At the state level, the New York State Department of Transportation’s (DOT) Rail Safety Inspection Section participates in FRA safety programs — mainly for staff training and certification. Beau Duffy, DOT Director of Communications, told The Paper that the agency also conducts random inspections or “blitzes” of rail facilities, focusing on track conditions and mechanical equipment such as brakes and wheels. He said that DOT does not however inspect bridges.

National issue … local focus

The deteriorating bridge across from Cold Spring brings what has become a significant national issue into very local focus.
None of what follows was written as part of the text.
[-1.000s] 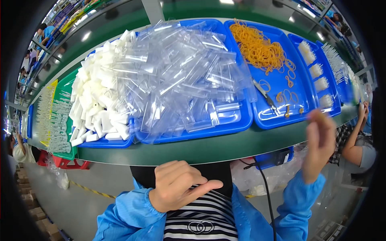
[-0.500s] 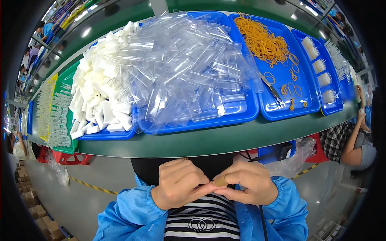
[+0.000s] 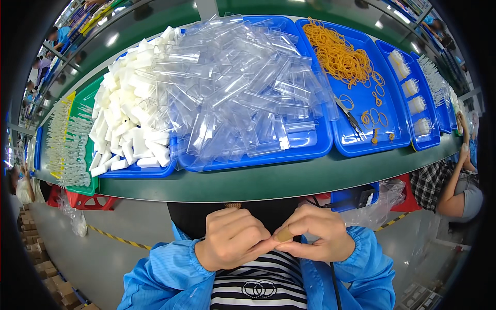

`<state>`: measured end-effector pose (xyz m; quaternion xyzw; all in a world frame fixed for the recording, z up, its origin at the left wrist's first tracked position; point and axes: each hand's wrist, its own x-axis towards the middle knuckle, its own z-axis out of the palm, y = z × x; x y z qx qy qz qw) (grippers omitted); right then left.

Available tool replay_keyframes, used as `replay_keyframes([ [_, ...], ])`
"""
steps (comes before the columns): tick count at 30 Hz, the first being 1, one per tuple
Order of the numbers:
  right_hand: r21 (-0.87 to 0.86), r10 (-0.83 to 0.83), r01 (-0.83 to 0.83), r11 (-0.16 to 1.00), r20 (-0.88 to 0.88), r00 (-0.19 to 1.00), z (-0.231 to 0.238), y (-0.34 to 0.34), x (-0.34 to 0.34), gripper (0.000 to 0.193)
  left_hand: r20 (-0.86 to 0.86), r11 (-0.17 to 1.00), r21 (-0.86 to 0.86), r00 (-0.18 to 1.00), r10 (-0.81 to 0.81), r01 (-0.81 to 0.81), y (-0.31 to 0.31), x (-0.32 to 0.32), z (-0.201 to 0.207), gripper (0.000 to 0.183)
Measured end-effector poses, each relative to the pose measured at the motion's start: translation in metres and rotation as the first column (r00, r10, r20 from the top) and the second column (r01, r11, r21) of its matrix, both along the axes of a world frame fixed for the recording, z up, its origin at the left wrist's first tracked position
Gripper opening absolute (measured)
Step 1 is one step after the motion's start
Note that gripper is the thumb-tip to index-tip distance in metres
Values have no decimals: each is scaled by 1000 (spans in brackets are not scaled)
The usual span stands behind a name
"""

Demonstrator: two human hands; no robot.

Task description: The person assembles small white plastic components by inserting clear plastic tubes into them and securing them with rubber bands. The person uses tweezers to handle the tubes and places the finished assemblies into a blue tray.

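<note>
Close in front of my striped shirt, my left hand point(image 3: 232, 238) and my right hand point(image 3: 316, 235) meet at the fingertips. The left fingers are curled in, with the thumb side reaching to the right fingertips. My right thumb and forefinger are pinched together against the left fingertips. A tan wrap, like a bandage or finger cover point(image 3: 284, 235), sits around the right forefinger's tip. Whatever may be between the fingertips is hidden. Both hands are below the near edge of the green table point(image 3: 243, 188), apart from the trays.
Across the table stand blue trays of white blocks point(image 3: 124, 111), clear plastic sleeves point(image 3: 248, 88) and orange rubber bands point(image 3: 338, 54) with tweezers point(image 3: 350, 118). Clear-tipped parts point(image 3: 77, 147) fill a green tray at left. White bundles point(image 3: 411, 87) lie at right, near another person's arm point(image 3: 457, 178).
Both hands stay almost in place, fingertips still together. The right fingers have shifted very slightly. The trays look unchanged.
</note>
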<state>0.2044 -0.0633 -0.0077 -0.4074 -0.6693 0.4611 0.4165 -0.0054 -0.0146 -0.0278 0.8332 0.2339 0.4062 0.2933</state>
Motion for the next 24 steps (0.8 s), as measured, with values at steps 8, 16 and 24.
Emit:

Commenting on the CSX bridge, a Federal Railroad Administration official told The Paper that the FRA would work with CSX to ensure it is in compliance with all federal safety standards noting that FRA inspectors regularly evaluate railroad companies’ bridge safety practices to identify potential weaknesses.

Local senior-elected officials also commented on the River Line bridge. “Like many of my neighbors, I’m extremely concerned about the integrity of this bridge,” said Rep. Sean Patrick Maloney (D-18th District, NY), when notified of the issue by The Paper. “I immediately brought this to the … attention of CSX, and I’ll work closely with officials to ensure inspections are conducted and any necessary repairs are done promptly. With billions of gallons of oil barreling down the Hudson, we must be vigilant that issues like this are addressed quickly — the safety of our neighbors, environment and communities is far too important.”

Maloney is a member of the House Transportation and Infrastructure Committee, and has been working with the chairman of that committee to examine the environmental and economic impact of shipments of crude oil along the Hudson River.

New York State Sen. Terry Gipson (D-Dutchess, Putnam) also commented. “The impact of an oil train incident along the shore of the Hudson River would be devastating to our communities who rely on the river for their drinking water and our local economy,” Gipson said via email. “That is why I … have expressed strong concerns to our federal government about the need for safety improvements relating to the interstate transportation of crude oil along the Hudson River. This effort includes ensuring necessary track maintenance and infrastructure investments that will allow businesses to operate more effectively and safely.”